= Beginning of Section =
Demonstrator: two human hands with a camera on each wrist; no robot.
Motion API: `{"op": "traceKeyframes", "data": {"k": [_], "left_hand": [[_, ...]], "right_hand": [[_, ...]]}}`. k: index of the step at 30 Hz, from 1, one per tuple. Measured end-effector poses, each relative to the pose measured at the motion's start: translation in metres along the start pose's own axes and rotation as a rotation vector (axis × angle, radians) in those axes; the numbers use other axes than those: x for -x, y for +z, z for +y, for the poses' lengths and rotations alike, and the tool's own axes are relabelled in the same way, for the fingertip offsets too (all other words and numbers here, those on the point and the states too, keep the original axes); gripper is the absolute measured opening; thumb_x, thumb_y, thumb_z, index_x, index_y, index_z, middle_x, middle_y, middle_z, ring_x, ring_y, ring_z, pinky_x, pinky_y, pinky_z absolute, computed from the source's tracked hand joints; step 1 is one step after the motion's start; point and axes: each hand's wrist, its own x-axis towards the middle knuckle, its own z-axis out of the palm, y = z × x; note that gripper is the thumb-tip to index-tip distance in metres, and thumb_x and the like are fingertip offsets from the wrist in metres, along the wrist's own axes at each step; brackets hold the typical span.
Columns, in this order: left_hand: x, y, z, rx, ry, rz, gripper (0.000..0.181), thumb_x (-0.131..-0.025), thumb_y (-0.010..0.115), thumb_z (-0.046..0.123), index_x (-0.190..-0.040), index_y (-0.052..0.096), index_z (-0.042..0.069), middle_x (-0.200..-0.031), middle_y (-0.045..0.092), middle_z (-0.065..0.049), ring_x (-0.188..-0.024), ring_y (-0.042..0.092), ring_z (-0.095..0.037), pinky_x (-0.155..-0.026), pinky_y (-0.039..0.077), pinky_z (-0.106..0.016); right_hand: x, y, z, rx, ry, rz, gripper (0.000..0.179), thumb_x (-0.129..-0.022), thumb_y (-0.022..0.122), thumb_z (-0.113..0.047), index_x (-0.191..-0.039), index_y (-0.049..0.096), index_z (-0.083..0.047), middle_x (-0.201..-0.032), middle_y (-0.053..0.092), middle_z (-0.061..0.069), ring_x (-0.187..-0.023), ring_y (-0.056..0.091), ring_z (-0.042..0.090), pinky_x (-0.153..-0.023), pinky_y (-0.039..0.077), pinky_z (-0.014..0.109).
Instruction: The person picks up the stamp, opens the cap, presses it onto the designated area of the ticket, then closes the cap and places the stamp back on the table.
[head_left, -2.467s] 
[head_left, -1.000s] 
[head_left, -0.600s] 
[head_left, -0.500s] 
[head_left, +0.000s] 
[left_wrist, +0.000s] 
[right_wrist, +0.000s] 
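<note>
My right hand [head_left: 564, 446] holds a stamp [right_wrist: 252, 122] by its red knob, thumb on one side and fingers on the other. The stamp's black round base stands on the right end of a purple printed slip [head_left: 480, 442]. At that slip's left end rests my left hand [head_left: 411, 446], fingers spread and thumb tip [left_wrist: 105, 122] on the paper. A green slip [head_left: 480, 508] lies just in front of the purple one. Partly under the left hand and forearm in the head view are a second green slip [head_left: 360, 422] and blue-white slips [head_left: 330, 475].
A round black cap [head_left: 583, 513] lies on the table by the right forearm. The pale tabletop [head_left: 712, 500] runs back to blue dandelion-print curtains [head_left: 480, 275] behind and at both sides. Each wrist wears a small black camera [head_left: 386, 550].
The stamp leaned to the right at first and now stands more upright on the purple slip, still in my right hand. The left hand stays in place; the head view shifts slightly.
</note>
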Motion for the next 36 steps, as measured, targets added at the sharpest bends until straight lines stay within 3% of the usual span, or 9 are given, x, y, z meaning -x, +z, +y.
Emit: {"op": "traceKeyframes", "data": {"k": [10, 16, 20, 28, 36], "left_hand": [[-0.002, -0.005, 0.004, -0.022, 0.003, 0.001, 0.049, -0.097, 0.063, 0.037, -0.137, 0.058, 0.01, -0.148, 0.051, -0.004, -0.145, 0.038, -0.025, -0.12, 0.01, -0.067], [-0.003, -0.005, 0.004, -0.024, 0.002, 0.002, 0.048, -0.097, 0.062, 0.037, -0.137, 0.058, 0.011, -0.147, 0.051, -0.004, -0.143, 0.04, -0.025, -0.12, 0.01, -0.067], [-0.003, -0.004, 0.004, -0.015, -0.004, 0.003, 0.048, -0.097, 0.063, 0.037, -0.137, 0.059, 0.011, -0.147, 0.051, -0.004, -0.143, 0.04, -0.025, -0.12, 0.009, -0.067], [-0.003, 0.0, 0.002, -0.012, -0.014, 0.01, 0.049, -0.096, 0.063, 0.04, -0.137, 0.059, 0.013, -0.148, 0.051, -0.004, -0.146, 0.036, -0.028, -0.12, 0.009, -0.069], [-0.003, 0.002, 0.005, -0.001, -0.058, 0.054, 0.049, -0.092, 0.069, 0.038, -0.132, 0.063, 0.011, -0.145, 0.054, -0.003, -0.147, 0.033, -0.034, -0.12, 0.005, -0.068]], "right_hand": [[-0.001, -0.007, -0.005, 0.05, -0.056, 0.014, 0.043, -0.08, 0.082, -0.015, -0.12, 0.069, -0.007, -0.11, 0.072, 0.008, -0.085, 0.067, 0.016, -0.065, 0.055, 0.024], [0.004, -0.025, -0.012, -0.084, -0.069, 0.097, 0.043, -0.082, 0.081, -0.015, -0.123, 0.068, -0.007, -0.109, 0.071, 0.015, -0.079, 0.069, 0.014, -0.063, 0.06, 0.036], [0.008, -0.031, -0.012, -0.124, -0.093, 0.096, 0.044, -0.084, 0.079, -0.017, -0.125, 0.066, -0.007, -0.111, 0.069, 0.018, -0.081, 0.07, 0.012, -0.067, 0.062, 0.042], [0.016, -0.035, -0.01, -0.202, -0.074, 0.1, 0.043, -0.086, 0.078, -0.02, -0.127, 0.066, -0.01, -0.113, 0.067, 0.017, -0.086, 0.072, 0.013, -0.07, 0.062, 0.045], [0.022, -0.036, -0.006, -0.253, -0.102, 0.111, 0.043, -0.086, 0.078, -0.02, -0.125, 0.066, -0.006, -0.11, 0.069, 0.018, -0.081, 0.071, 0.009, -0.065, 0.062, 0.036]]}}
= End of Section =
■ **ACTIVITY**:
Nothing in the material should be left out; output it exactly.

■ **RESPONSE AREA**:
Demonstrator: two human hands with a camera on each wrist; no robot.
Motion API: `{"op": "traceKeyframes", "data": {"k": [_], "left_hand": [[_, ...]], "right_hand": [[_, ...]]}}`. k: index of the step at 30 Hz, from 1, one per tuple. Measured end-effector poses, each relative to the pose measured at the motion's start: translation in metres along the start pose's own axes and rotation as a rotation vector (axis × angle, radians) in those axes; the numbers use other axes than those: x for -x, y for +z, z for +y, for the poses' lengths and rotations alike, and the tool's own axes are relabelled in the same way, for the fingertip offsets too (all other words and numbers here, those on the point and the states too, keep the original axes); gripper is the absolute measured opening; thumb_x, thumb_y, thumb_z, index_x, index_y, index_z, middle_x, middle_y, middle_z, ring_x, ring_y, ring_z, pinky_x, pinky_y, pinky_z absolute, computed from the source's tracked hand joints; step 1 is one step after the motion's start; point and axes: each hand's wrist, its own x-axis towards the middle knuckle, its own z-axis out of the palm, y = z × x; note that gripper is the thumb-tip to index-tip distance in metres, and thumb_x and the like are fingertip offsets from the wrist in metres, along the wrist's own axes at each step; brackets hold the typical span.
Columns, in this order: left_hand: x, y, z, rx, ry, rz, gripper (0.000..0.181), thumb_x (-0.131..-0.025), thumb_y (-0.010..0.115), thumb_z (-0.046..0.123), index_x (-0.190..-0.040), index_y (-0.052..0.096), index_z (-0.042..0.069), middle_x (-0.200..-0.031), middle_y (-0.045..0.092), middle_z (-0.065..0.049), ring_x (-0.188..-0.024), ring_y (-0.042..0.092), ring_z (-0.095..0.037), pinky_x (-0.155..-0.026), pinky_y (-0.039..0.077), pinky_z (-0.106..0.016); right_hand: x, y, z, rx, ry, rz, gripper (0.000..0.179), thumb_x (-0.129..-0.022), thumb_y (-0.022..0.122), thumb_z (-0.113..0.047), index_x (-0.191..-0.039), index_y (-0.049..0.096), index_z (-0.083..0.047), middle_x (-0.201..-0.032), middle_y (-0.053..0.092), middle_z (-0.061..0.069), ring_x (-0.187..-0.023), ring_y (-0.056..0.091), ring_z (-0.042..0.090), pinky_x (-0.153..-0.023), pinky_y (-0.039..0.077), pinky_z (-0.014..0.109).
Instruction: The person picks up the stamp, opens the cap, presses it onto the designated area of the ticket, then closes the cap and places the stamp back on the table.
[head_left, -2.467s] 
[head_left, -1.000s] 
[head_left, -0.600s] 
[head_left, -0.500s] 
[head_left, +0.000s] 
[left_wrist, +0.000s] 
[right_wrist, +0.000s] 
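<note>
My right hand [head_left: 564, 446] holds a stamp [right_wrist: 252, 122] by its red knob, thumb on one side and fingers on the other. The stamp's black round base stands on the right end of a purple printed slip [head_left: 480, 442]. At that slip's left end rests my left hand [head_left: 411, 446], fingers spread and thumb tip [left_wrist: 105, 122] on the paper. A green slip [head_left: 480, 508] lies just in front of the purple one. Partly under the left hand and forearm in the head view are a second green slip [head_left: 360, 422] and blue-white slips [head_left: 330, 475].
A round black cap [head_left: 583, 513] lies on the table by the right forearm. The pale tabletop [head_left: 712, 500] runs back to blue dandelion-print curtains [head_left: 480, 275] behind and at both sides. Each wrist wears a small black camera [head_left: 386, 550].
The stamp leaned to the right at first and now stands more upright on the purple slip, still in my right hand. The left hand stays in place; the head view shifts slightly.
</note>
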Motion for the next 36 steps, as measured, targets added at the sharpest bends until straight lines stay within 3% of the usual span, or 9 are given, x, y, z meaning -x, +z, +y.
Emit: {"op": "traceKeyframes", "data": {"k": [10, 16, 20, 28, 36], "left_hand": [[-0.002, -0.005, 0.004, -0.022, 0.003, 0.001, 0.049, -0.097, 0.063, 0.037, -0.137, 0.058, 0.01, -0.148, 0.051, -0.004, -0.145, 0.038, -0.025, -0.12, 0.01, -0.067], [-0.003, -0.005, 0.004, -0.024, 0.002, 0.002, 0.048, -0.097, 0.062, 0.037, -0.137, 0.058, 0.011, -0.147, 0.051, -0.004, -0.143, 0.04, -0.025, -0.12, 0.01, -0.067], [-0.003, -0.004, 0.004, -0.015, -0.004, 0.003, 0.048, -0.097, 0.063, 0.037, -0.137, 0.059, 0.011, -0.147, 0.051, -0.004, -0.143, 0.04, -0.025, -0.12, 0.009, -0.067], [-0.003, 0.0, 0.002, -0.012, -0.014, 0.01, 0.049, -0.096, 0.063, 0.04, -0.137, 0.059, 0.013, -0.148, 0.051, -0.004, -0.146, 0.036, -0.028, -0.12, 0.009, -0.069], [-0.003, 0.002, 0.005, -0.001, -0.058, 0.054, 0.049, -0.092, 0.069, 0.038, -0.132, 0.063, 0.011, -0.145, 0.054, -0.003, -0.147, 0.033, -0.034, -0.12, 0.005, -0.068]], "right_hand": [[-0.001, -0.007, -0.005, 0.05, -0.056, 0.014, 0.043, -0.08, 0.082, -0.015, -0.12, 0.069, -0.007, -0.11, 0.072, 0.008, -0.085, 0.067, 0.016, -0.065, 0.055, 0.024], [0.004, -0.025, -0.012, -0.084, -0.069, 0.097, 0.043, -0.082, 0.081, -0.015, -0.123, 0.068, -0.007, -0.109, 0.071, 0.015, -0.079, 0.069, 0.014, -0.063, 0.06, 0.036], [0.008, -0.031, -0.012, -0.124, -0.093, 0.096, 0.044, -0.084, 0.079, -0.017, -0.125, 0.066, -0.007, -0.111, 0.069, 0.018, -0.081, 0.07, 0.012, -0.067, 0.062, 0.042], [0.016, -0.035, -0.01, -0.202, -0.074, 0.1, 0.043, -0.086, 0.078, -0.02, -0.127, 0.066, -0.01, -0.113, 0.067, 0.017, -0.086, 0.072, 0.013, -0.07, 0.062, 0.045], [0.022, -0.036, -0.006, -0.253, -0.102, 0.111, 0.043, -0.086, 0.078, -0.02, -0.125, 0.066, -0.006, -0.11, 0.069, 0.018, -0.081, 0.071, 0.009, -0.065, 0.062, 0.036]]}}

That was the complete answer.